Anime with multiple wins
| Wins | Anime |
| 6 | Attack on Titan: The Final Season Part 2 |
Demon Slayer: Kimetsu no Yaiba Entertainment District Arc
Spy × Family
| 3 | Jujutsu Kaisen 0 |
| 2 | Cyberpunk: Edgerunners |

== Presenters and performers ==
The following individuals, listed in order of appearance, presented awards or a short monologue:

Presenters
| Names | Role |
|---|---|
| Roland | Presented the award for Best Original Anime |
| Haruka Kaki | Presented the award for Best Character Design |
| Kendo Kobayashi | Presented the awards for Best Animation and Best Comedy |
| Aidan Hutchinson JuJu Smith-Schuster | Presented the award for Best Continuing Series |
| Zelina Vega Jacob Bertrand | Presented the awards for Best Romance and Best Anime Song |
| Finn Wolfhard Nick Wolfhard | Presented the award for Best Fantasy |
| Hunter Schafer | Presented the award for Best Score |
| Sawa Suzuki | Presented the award for Best Film |
| Robert Rodriguez | Presented the award for Best Director |
| Valkyrae Sykkuno | Presented the award for Anime of the Year |

The following individuals, listed in order of appearance, performed musical numbers:

Performers
| Names | Role | Work |
|---|---|---|
| Kohta Yamamoto | Performer | Composing "Ashes on The Fire" from the first part in the final season of Attack on Titan |
| Yuki Kajiura | Performer | Composing "Homura" from Demon Slayer: Kimetsu no Yaiba – The Movie: Mugen Train |
| ALI Aklo | Performers | "Lost in Paradise" from Jujutsu Kaisen |

== Ceremony information ==
Crunchyroll announced the change of eligibility period format to the anime released from November 2021 to September 2022 were eligible for nominations for this edition. Crunchyroll announced the judges and categories on December 8, 2022. This edition featured 31 categories, and was divided into "main categories" and "fan categories". The winners for the main categories were announced physically, while winners for the fan categories were announced via a global livestream event that was held prior. New categories were introduced: "Must Protect at All Costs" Character, Best Original Anime, Presenter's Choice, Best Anime Song, Best Supporting Character, and Best New Series. Best Continuing Series was reinstated after being absent since 2019. Best Main Character and Best Supporting Character replaced Best Protagonist, Best Antagonist, Best Boy, and Best Girl categories. A Special Achievement Award was introduced after it was not awarded in the previous editions. Presenter's Choice was also introduced. However, both of these awards were not presented during the ceremony. Two new languages, Arabic and Italian, were included in the Best Voice Actor Performance, but Russian was dropped. The awards for Best Fight Scene were dropped.

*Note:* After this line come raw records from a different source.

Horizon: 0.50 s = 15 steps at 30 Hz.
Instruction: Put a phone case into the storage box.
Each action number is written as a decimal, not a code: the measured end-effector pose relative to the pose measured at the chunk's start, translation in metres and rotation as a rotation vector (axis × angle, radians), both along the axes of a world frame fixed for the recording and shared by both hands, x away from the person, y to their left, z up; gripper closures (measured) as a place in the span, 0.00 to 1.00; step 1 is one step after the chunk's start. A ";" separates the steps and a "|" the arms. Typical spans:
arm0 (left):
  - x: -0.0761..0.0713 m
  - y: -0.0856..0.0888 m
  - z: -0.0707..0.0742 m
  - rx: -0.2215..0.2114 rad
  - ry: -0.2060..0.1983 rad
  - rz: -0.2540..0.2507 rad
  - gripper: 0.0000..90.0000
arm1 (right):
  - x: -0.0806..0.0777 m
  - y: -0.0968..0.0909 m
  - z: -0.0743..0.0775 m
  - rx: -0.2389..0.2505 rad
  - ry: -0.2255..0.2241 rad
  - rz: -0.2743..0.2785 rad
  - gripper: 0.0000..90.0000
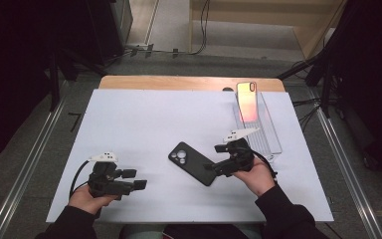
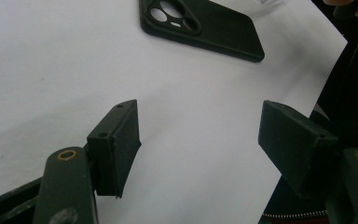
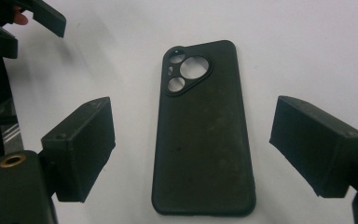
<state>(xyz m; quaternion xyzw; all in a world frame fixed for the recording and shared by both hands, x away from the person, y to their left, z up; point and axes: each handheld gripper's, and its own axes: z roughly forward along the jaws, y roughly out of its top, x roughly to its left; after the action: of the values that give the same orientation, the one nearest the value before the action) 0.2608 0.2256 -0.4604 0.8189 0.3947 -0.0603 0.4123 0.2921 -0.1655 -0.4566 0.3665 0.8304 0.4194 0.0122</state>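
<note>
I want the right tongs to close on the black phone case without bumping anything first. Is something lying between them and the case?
Nothing visible does. The right tongs stand open with the black phone case lying flat on the white sheet between the jaws, apart from both. The clear tray with the pink phone lies farther back.

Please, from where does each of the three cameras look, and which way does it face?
High view: above the person's side, facing forward and down; white sheet, both hands, pink phone in clear tray.
Left gripper view: on the left gripper, looking along its open jaws toward the black phone case.
Right gripper view: on the right gripper, jaws open either side of the case.
All three share the case.
</note>
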 end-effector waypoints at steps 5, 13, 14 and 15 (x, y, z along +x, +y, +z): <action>0.000 0.001 0.000 -0.002 0.001 0.001 0.33 | 0.007 0.006 -0.004 -0.009 0.002 0.005 0.14; -0.001 0.000 0.000 0.000 0.000 -0.004 0.33 | 0.016 0.022 -0.011 -0.025 0.004 0.030 0.14; -0.001 0.000 0.000 -0.001 0.000 -0.003 0.33 | 0.017 0.023 -0.012 -0.029 0.009 0.032 0.14; -0.001 0.000 0.000 -0.001 0.000 -0.002 0.33 | 0.019 0.025 -0.013 -0.032 0.006 0.039 0.14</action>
<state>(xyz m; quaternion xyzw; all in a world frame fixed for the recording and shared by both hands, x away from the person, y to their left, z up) 0.2603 0.2257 -0.4606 0.8190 0.3938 -0.0610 0.4129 0.3107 -0.1405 -0.4693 0.3514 0.8440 0.4051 0.0074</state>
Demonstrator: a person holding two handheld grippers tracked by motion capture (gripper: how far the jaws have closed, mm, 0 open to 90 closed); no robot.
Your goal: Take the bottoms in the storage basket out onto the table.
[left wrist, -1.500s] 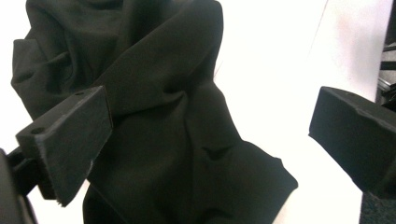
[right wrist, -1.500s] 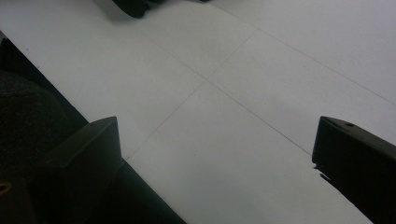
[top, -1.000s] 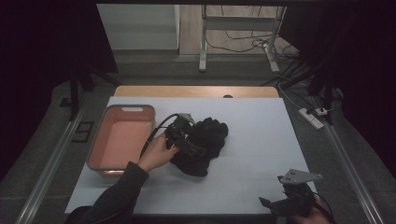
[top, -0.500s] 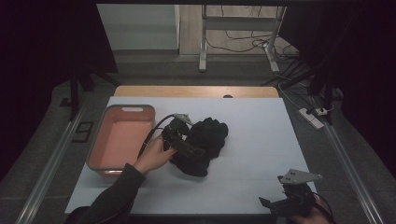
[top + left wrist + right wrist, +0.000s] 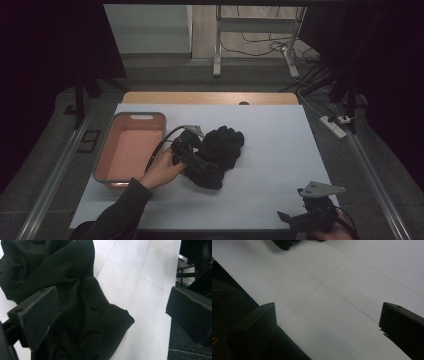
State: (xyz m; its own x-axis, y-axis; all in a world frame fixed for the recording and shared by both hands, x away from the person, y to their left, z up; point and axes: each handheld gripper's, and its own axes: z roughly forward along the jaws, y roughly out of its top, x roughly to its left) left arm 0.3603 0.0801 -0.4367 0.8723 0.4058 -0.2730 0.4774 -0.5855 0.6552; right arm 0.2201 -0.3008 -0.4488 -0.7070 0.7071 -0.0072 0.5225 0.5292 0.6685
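Note:
A crumpled black cloth [image 5: 225, 145] lies heaped in the middle of the white table [image 5: 280, 145]. My left gripper [image 5: 200, 162] rests low over the cloth's near left part, held by a hand coming from the bottom left. In the left gripper view, the left gripper [image 5: 112, 305] stands wide open, with the black cloth [image 5: 75, 302] spread between and under its jaws, not pinched. My right gripper [image 5: 291, 219] hovers at the near right edge of the table. In its own view the right gripper [image 5: 327, 312] is open over bare table, with a bit of the cloth [image 5: 283, 243] far off.
A pink tray [image 5: 112, 167] sits left of the cloth, close to my left hand. A wooden strip [image 5: 210, 98] borders the table's far edge. Cables and a power strip [image 5: 332, 125] lie on the floor at the right.
My left gripper has slid a little nearer and lower over the cloth. The right gripper has stayed where it was.

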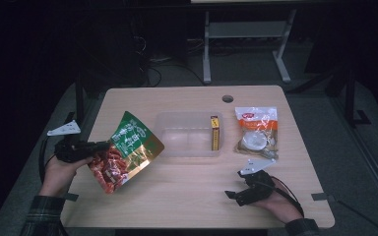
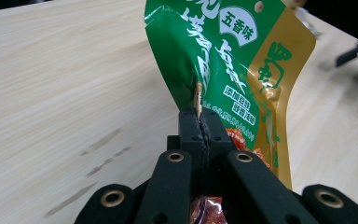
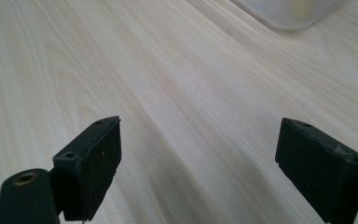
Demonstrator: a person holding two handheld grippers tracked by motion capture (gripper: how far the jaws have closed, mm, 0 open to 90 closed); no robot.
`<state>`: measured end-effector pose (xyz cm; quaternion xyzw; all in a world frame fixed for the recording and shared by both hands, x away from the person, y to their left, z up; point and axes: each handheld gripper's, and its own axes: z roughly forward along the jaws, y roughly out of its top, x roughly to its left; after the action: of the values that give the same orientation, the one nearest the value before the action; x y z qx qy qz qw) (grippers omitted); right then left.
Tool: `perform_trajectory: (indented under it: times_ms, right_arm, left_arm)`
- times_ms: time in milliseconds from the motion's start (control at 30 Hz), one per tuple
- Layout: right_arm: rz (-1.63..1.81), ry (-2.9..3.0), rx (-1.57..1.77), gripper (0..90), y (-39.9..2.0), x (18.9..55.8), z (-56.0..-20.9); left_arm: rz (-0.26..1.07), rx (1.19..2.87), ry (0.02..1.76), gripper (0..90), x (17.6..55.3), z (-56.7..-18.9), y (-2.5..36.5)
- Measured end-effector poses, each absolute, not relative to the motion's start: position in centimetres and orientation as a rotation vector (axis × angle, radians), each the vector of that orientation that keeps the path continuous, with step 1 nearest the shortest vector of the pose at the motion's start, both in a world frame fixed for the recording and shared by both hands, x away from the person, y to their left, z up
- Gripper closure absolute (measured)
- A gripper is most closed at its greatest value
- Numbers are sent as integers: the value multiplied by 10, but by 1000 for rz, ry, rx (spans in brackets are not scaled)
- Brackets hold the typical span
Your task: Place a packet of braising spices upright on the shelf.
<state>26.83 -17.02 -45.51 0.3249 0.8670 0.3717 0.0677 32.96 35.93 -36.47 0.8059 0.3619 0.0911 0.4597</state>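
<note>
A green, gold and red snack bag hangs tilted above the table's left side, its upper corner near the clear plastic tray. My left gripper is shut on the bag's edge; in the left gripper view the two pads pinch the bag's folded seam, with the green and gold bag rising beyond them. My right gripper rests low at the front right of the table, open, and in the right gripper view the bare wood lies between its jaws.
A yellow and red box stands on edge at the right end of the tray. A white and orange packet lies right of the tray. A round hole is in the tabletop at the back. A tray corner shows ahead of the right gripper.
</note>
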Motion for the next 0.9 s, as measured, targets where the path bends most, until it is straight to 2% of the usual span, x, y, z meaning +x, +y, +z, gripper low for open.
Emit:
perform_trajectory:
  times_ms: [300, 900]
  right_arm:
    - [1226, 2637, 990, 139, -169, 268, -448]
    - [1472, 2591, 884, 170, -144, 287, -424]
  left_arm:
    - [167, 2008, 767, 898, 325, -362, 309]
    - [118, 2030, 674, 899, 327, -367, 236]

The list of nominees were announced on the first day of voting, January 19. Voting closed on January 25. Voting for the Anime of the Year category included "social voting" for the first time, which allowed Twitter users to vote for the category by posting the necessary hashtags or by retweeting. Previous winners ALI and Aklo, Yuki Kajiura, and Kohta Yamamoto performed at the ceremony, while singer Haruka Kaki of Nogizaka46, comedian Kendo Kobayashi, entertainer Roland, and actress Sawa Suzuki presented the awards to the winners together with various voice actors and entertainers. Sony CEO Kenichiro Yoshida is giving opening remarks to the show. Sony Music Solutions collaborated with Crunchyroll in planning and operations, with Telescope Inc. administering the voting process.